The blond man turned. On the front of his overalls he wiped his huge, grimy hands. Kurt focused on the hands, disappointed to count five fingers on each. “Who’s paying for this?” the blond man asked.
“Put it on the account,” Bard answered.
“What account?”
“The account we’ve had with DeHenzel’s for the last ten years.”
“Oh, that account.”
Kurt was staring at the dripping car. “Either Stokes climbed out and walked home, or he’s at the bottom.”
“Looks that way,” Bard said. “We’ll check around town. If no one’s seen him, I’ll have to drag the fucking ravine.” But he seemed to already have put the question of Stokes’s fate behind him. “How come you didn’t tell me Glen Rodz was polishing his post in Willard’s wife?”
“I only found out yesterday,” Kurt semi-lied. “Who told you?”
“Willard. He came to the station today and told me his wife still hadn’t shown up. So I said what do you mean still? And he says he talked to you about it already.”
“I didn’t put much stock in it at the time,” Kurt admitted. “She’d been gone less than a day.”

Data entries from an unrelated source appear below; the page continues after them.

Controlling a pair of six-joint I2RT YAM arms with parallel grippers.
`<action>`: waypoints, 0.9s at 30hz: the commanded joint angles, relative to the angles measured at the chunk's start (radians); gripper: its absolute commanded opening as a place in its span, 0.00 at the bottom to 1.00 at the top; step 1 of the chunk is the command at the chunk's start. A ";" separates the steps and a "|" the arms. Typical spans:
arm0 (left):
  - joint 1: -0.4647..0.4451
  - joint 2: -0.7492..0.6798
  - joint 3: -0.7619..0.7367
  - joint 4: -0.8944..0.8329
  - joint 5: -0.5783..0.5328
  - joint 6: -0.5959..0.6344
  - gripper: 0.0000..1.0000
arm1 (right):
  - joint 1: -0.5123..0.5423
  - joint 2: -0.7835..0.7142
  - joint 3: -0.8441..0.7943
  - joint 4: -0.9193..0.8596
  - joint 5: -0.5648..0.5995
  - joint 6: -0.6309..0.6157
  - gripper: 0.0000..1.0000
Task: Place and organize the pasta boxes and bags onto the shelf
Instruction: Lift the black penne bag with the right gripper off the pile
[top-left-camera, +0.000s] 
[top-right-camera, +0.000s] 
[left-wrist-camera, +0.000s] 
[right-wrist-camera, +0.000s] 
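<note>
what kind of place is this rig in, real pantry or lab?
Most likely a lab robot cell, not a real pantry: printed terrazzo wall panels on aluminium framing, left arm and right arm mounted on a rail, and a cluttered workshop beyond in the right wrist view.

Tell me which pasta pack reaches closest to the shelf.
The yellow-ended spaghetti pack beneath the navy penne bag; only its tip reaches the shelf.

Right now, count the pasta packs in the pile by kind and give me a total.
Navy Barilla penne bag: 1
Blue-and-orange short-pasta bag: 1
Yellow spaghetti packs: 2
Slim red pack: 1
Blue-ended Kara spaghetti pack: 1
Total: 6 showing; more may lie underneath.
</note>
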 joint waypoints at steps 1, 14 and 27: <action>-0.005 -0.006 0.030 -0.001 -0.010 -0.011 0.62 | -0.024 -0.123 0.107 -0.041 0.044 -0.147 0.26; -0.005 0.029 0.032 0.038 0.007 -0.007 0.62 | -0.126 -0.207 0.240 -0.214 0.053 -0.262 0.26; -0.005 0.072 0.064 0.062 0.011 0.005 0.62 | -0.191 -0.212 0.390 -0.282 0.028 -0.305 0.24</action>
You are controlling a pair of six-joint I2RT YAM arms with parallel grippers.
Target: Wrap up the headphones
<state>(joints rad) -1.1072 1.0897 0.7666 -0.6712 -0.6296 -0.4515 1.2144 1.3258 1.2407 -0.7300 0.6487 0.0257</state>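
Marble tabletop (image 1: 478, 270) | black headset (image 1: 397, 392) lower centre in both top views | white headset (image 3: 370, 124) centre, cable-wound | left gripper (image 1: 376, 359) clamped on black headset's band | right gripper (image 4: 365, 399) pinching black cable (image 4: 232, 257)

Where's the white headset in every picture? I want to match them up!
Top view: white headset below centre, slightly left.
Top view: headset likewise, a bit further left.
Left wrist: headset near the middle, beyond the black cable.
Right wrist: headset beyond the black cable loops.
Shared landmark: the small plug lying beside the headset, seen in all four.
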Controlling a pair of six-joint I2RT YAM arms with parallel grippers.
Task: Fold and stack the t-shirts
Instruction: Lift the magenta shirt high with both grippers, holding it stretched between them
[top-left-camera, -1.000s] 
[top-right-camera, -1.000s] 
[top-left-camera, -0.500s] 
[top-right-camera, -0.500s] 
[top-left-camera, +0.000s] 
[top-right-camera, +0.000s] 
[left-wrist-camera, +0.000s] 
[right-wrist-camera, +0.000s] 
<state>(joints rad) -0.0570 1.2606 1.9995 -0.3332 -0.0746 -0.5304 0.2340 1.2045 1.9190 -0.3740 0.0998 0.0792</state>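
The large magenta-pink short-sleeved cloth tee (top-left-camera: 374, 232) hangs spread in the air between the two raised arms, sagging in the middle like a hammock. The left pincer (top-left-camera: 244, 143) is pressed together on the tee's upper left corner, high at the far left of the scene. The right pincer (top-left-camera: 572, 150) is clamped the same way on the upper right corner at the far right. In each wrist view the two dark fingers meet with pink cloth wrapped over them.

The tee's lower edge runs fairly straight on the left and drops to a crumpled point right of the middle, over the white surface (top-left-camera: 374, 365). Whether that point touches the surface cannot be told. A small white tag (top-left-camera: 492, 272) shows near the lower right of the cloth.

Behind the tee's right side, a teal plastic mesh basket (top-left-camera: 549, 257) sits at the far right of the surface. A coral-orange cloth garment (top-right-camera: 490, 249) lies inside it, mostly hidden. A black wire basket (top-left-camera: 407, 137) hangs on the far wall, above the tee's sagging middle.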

“Well, according to Willard there’s been no sign of her for almost forty-eight hours now. We can assume she’s officially missing. And that bugs me because Glen Rodz seems to be missing, too.”
“How do you know?”
Bard smiled, ever so slightly. “I’ve had Higgins keeping an eye on his place. Glen never came home last night, and he isn’t answering his phone.”
“It’s not illegal to leave town, you know.”
“It is when you’re a suspect in a murder investigation.”
“But he isn’t a suspect.”
“Damn near.” Bard was convinced. “When did you see him last?”
“Yesterday. I gave him a lift home after I talked to Dr. Willard.”
“He say where he might be going?”
Kurt shook his head. He felt something close to shame. All this time sticking up for Glen, and now it seemed he’d been wrong.
Bard liked to rub things in. “Conclusions?”
“All right, I guess you were right all along,” Kurt said. “Maybe he did split with Willard’s wife. Maybe he is a flake.”